Your task is to repeat the data exactly, every line of it.
────────────────
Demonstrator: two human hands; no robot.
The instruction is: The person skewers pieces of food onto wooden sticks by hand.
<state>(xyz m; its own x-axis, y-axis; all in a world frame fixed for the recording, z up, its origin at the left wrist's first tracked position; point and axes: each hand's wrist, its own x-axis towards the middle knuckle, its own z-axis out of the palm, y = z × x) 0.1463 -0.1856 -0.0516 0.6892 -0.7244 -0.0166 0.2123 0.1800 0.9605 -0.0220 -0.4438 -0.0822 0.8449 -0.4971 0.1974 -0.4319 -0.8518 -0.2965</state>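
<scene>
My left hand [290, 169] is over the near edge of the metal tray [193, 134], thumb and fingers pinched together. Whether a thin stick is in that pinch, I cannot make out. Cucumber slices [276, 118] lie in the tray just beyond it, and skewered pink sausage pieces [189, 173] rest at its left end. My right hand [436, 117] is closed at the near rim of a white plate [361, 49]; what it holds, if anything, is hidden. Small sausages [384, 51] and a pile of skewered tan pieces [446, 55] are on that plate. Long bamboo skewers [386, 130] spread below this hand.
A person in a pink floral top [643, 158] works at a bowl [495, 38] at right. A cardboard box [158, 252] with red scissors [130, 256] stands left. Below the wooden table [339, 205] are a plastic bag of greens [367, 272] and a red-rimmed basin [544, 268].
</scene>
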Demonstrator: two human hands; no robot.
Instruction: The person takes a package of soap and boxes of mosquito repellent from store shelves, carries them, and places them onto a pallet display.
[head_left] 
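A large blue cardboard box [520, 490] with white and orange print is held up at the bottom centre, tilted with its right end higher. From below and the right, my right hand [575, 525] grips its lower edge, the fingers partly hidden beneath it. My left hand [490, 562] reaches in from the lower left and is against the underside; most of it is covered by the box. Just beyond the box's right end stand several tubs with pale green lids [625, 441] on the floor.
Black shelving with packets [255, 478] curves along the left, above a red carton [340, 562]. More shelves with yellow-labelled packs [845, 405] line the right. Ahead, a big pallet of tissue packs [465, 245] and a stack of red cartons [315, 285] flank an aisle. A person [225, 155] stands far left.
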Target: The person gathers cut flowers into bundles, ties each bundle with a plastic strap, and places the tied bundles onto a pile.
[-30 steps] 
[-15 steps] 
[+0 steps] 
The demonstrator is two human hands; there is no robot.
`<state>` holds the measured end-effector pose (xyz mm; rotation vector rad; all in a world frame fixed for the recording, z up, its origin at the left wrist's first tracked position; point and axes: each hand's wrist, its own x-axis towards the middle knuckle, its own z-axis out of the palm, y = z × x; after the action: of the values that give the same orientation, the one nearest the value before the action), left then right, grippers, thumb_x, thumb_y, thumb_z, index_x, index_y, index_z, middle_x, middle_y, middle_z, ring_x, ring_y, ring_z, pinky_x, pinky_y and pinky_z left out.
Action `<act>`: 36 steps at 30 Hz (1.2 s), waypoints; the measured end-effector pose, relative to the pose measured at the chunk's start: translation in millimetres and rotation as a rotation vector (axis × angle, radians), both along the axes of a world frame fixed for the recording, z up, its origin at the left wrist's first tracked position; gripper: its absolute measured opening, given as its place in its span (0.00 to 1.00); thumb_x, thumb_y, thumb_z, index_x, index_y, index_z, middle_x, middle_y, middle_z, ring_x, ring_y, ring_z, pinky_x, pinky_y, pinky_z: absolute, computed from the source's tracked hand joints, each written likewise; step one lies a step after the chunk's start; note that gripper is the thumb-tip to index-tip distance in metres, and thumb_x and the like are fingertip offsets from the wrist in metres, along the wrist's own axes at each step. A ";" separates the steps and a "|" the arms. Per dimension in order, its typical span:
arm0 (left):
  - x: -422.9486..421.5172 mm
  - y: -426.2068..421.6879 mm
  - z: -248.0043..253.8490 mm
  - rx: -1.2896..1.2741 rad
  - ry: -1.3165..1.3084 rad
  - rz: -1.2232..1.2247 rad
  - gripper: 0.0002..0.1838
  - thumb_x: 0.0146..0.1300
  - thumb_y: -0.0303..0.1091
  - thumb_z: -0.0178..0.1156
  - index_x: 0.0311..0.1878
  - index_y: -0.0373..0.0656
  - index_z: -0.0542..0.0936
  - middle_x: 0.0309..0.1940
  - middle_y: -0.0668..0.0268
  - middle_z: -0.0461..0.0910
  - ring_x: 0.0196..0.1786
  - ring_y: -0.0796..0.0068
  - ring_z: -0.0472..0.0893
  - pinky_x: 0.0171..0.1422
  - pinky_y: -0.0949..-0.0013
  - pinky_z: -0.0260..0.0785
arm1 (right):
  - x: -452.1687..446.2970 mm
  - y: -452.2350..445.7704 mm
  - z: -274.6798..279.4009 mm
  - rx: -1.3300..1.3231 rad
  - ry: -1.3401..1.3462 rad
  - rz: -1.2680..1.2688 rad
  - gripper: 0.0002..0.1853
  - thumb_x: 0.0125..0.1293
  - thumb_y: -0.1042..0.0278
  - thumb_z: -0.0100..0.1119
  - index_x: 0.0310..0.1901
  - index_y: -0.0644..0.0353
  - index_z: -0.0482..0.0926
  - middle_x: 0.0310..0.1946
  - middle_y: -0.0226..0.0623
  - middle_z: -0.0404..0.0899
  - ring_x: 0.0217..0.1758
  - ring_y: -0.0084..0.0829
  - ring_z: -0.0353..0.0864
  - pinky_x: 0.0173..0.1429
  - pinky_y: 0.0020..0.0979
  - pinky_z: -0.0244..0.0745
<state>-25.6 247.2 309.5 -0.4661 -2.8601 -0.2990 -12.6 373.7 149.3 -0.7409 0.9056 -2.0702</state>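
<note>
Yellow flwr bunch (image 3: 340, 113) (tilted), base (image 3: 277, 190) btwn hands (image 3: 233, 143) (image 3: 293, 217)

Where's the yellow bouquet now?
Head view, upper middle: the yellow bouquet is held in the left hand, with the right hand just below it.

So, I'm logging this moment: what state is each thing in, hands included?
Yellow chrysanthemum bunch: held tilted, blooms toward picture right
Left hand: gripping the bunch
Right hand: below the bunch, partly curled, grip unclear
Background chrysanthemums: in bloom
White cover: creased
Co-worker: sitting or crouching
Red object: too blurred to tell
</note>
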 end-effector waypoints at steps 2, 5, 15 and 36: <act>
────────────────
**ANSWER SECTION**
Demonstrator: two human hands; no robot.
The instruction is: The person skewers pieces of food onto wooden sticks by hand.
<state>(xyz m; its own x-axis, y-axis; all in a world frame fixed for the recording, z up, its origin at the left wrist's first tracked position; point and axes: each hand's wrist, its own x-axis towards the middle knuckle, its own z-axis out of the palm, y = z × x) 0.1463 -0.1856 -0.0516 0.6892 -0.7244 -0.0166 0.2123 0.1800 0.9605 -0.0220 -0.4438 -0.0822 0.8449 -0.4971 0.1974 -0.4319 -0.8518 -0.2965</state>
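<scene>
My left hand [290, 169] is over the near edge of the metal tray [193, 134], thumb and fingers pinched together. Whether a thin stick is in that pinch, I cannot make out. Cucumber slices [276, 118] lie in the tray just beyond it, and skewered pink sausage pieces [189, 173] rest at its left end. My right hand [436, 117] is closed at the near rim of a white plate [361, 49]; what it holds, if anything, is hidden. Small sausages [384, 51] and a pile of skewered tan pieces [446, 55] are on that plate. Long bamboo skewers [386, 130] spread below this hand.
A person in a pink floral top [643, 158] works at a bowl [495, 38] at right. A cardboard box [158, 252] with red scissors [130, 256] stands left. Below the wooden table [339, 205] are a plastic bag of greens [367, 272] and a red-rimmed basin [544, 268].
</scene>
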Demonstrator: two human hands; no robot.
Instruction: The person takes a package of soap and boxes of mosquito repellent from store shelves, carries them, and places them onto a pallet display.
[head_left] 
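A large blue cardboard box [520, 490] with white and orange print is held up at the bottom centre, tilted with its right end higher. From below and the right, my right hand [575, 525] grips its lower edge, the fingers partly hidden beneath it. My left hand [490, 562] reaches in from the lower left and is against the underside; most of it is covered by the box. Just beyond the box's right end stand several tubs with pale green lids [625, 441] on the floor.
Black shelving with packets [255, 478] curves along the left, above a red carton [340, 562]. More shelves with yellow-labelled packs [845, 405] line the right. Ahead, a big pallet of tissue packs [465, 245] and a stack of red cartons [315, 285] flank an aisle. A person [225, 155] stands far left.
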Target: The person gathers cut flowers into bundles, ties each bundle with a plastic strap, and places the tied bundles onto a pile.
[-30 steps] 
[-15 steps] 
[+0 steps] 
The demonstrator is two human hands; there is no robot.
`<state>` holds the measured end-effector pose (xyz mm; rotation vector rad; all in a world frame fixed for the recording, z up, its origin at the left wrist's first tracked position; point and axes: each hand's wrist, its own x-axis towards the middle knuckle, its own z-axis out of the palm, y = z × x; after the action: of the values that give the same orientation, the one nearest the value before the action), left then right, grippers, thumb_x, thumb_y, thumb_z, index_x, index_y, index_z, middle_x, middle_y, middle_z, ring_x, ring_y, ring_z, pinky_x, pinky_y and pinky_z left out.
Action `<act>`: 36 steps at 30 Hz (1.2 s), waypoints; the measured end-effector pose, relative to the pose measured at the chunk's start: translation in millimetres and rotation as a rotation vector (axis × angle, radians), both along the axes of a world frame fixed for the recording, z up, its origin at the left wrist's first tracked position; gripper: its absolute measured opening, given as its place in its span (0.00 to 1.00); thumb_x, thumb_y, thumb_z, index_x, index_y, index_z, middle_x, middle_y, middle_z, ring_x, ring_y, ring_z, pinky_x, pinky_y, pinky_z: absolute, computed from the source's tracked hand joints, each written likewise; step one lies a step after the chunk's start; note that gripper is the thumb-tip to index-tip distance in metres, and thumb_x and the like are fingertip offsets from the wrist in metres, along the wrist's own axes at each step. A ";" separates the steps and a "|" the arms. Per dimension in order, its typical span:
arm0 (left):
  - x: -422.9486..421.5172 mm
  - y: -426.2068..421.6879 mm
  - z: -248.0043..253.8490 mm
  - rx: -1.2896..1.2741 rad
  - ry: -1.3165..1.3084 rad
  - rz: -1.2232..1.2247 rad
  - gripper: 0.0002..0.1838
  - thumb_x: 0.0146..0.1300
  - thumb_y: -0.0303..0.1091
  - thumb_z: -0.0178..0.1156
  - index_x: 0.0311..0.1878
  - index_y: -0.0373..0.0656
  - index_z: -0.0542..0.0936
  - middle_x: 0.0309..0.1940
  - middle_y: -0.0668..0.0268
  - middle_z: -0.0461..0.0910
  - ring_x: 0.0196..0.1786
  - ring_y: -0.0796..0.0068
  - ring_z: -0.0472..0.0893
  - pinky_x: 0.0171..0.1422
  - pinky_y: -0.0949..-0.0013
  - pinky_z: -0.0260..0.0785
arm1 (right):
  - x: -452.1687..446.2970 mm
  - y: -452.2350..445.7704 mm
  - z: -274.6798..279.4009 mm
  - rx: -1.3300..1.3231 rad
  - ry: -1.3401..1.3462 rad
  - rz: -1.2680..1.2688 rad
  - gripper: 0.0002..0.1853
  - thumb_x: 0.0125..0.1293
  - thumb_y: -0.1042..0.0278
  - thumb_z: -0.0100..0.1119
  - index_x: 0.0310..0.1901
  - index_y: -0.0644..0.0353
  - index_z: -0.0482..0.0926
  - middle_x: 0.0310..0.1946
  - middle_y: -0.0226..0.0623
  - middle_z: -0.0404..0.0899
  - ring_x: 0.0217..0.1758
  - ring_y: -0.0084..0.0829
  - ring_z: -0.0353..0.0864
  - pinky_x: 0.0173..0.1429
  - pinky_y: 0.0020..0.0979
  - pinky_z: -0.0244..0.0745
<state>-25.6 247.2 309.5 -0.4661 -2.8601 -0.2990 -12.6 373.7 149.3 -0.7409 0.9056 -2.0702</state>
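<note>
Yellow flwr bunch (image 3: 340, 113) (tilted), base (image 3: 277, 190) btwn hands (image 3: 233, 143) (image 3: 293, 217)

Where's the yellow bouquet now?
Head view, upper middle: the yellow bouquet is held in the left hand, with the right hand just below it.

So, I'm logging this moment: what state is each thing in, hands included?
Yellow chrysanthemum bunch: held tilted, blooms toward picture right
Left hand: gripping the bunch
Right hand: below the bunch, partly curled, grip unclear
Background chrysanthemums: in bloom
White cover: creased
Co-worker: sitting or crouching
Red object: too blurred to tell
</note>
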 end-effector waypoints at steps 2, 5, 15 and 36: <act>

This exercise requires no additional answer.